What this task involves:
Repeat everything in the data exactly except images.

Material provided:
↓
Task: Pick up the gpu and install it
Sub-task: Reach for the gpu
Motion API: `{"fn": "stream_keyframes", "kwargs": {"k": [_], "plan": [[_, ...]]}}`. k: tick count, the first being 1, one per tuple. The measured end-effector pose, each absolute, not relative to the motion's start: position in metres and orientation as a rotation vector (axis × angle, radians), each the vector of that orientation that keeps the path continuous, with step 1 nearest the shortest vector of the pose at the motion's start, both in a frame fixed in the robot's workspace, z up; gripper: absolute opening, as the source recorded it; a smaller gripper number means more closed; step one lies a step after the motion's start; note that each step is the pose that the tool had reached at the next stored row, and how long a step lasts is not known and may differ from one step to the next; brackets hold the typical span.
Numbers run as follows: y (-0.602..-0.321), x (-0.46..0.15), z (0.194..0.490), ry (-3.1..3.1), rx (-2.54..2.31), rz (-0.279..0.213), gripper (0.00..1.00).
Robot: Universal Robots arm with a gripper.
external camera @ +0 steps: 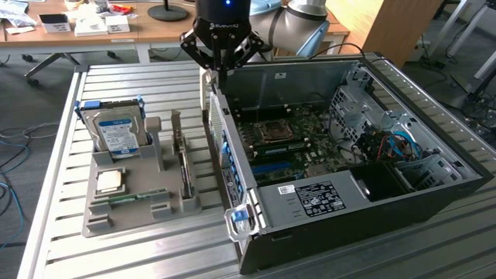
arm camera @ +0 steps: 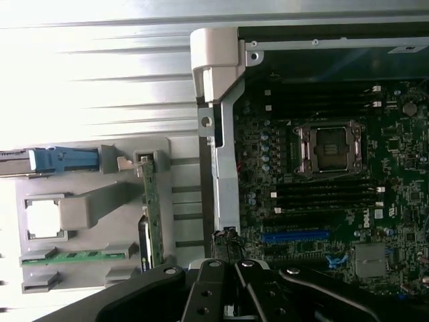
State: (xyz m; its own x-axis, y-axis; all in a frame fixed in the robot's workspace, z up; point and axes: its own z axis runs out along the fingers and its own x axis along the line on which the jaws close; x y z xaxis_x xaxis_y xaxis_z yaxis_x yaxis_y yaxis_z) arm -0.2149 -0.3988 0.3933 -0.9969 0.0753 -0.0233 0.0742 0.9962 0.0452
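Observation:
The gpu (external camera: pixel 183 165) is a thin green card standing on its edge in a slot of the grey holder (external camera: pixel 128 215), at the side nearest the computer case. In the wrist view the gpu (arm camera: pixel 151 201) appears edge-on with its silver bracket at one end. My gripper (external camera: pixel 222 71) hangs high over the case's side wall, beyond the gpu and well apart from it. Its fingers are shut together with nothing between them. The wrist view has the gripper (arm camera: pixel 226 268) over the case wall beside the holder.
The holder also carries a hard drive (external camera: pixel 116 133), a square processor (external camera: pixel 111 181) and a green memory stick (external camera: pixel 136 196). The open case (external camera: pixel 434 174) lies at the exterior view's right, motherboard (external camera: pixel 291 145) exposed, with a blue slot (arm camera: pixel 295 236) and processor socket (arm camera: pixel 332 147).

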Motion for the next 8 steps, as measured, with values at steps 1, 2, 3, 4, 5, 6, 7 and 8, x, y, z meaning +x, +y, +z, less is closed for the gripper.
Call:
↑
Expected output:
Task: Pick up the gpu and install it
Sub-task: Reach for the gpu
Motion API: `{"fn": "stream_keyframes", "kwargs": {"k": [_], "plan": [[_, ...]]}}`. k: tick count, the first being 1, one per tuple. The measured end-effector pose, each absolute, not relative to the motion's start: position in metres and orientation as a rotation vector (axis × angle, radians), each the vector of that orientation that keeps the path continuous, with step 1 nearest the shortest vector of the pose at the motion's start, both in a frame fixed in the robot's workspace, z up; gripper: absolute opening, as the source recorded it; a smaller gripper number means more closed; step one lies a step after the motion's start; note that each step is the pose that the tool had reached at the next stored row, and how long a step lasts is not known and may differ from one step to the next; brackets hold the typical span.
Numbers run as follows: y (-0.602..-0.321), x (-0.46..0.15), z (0.194..0.490), ry (-3.1..3.1), rx (-2.54..2.31), rz (-0.279..0.213), gripper (0.00..1.00).
Robot: Universal Robots arm with a gripper.
external camera @ +0 steps: 
arm camera @ +0 steps: 
State: (xyz m; its own x-axis, y-axis; all in a frame fixed in the robot's workspace, z up; point and axes: its own z axis runs out along the fingers and its own x axis along the line on which the jaws close; x y z xaxis_x xaxis_y xaxis_z yaxis_x yaxis_y yaxis_z) arm -0.2149 -0.3988 0.3933 -0.9969 0.0753 -0.0233 0.0742 0.9962 0.0452
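Observation:
The gpu (external camera: pixel 183 165) is a thin green card standing on its edge in a slot of the grey holder (external camera: pixel 128 215), at the side nearest the computer case. In the wrist view the gpu (arm camera: pixel 151 201) appears edge-on with its silver bracket at one end. My gripper (external camera: pixel 222 71) hangs high over the case's side wall, beyond the gpu and well apart from it. Its fingers are shut together with nothing between them. The wrist view has the gripper (arm camera: pixel 226 268) over the case wall beside the holder.
The holder also carries a hard drive (external camera: pixel 116 133), a square processor (external camera: pixel 111 181) and a green memory stick (external camera: pixel 136 196). The open case (external camera: pixel 434 174) lies at the exterior view's right, motherboard (external camera: pixel 291 145) exposed, with a blue slot (arm camera: pixel 295 236) and processor socket (arm camera: pixel 332 147).
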
Motion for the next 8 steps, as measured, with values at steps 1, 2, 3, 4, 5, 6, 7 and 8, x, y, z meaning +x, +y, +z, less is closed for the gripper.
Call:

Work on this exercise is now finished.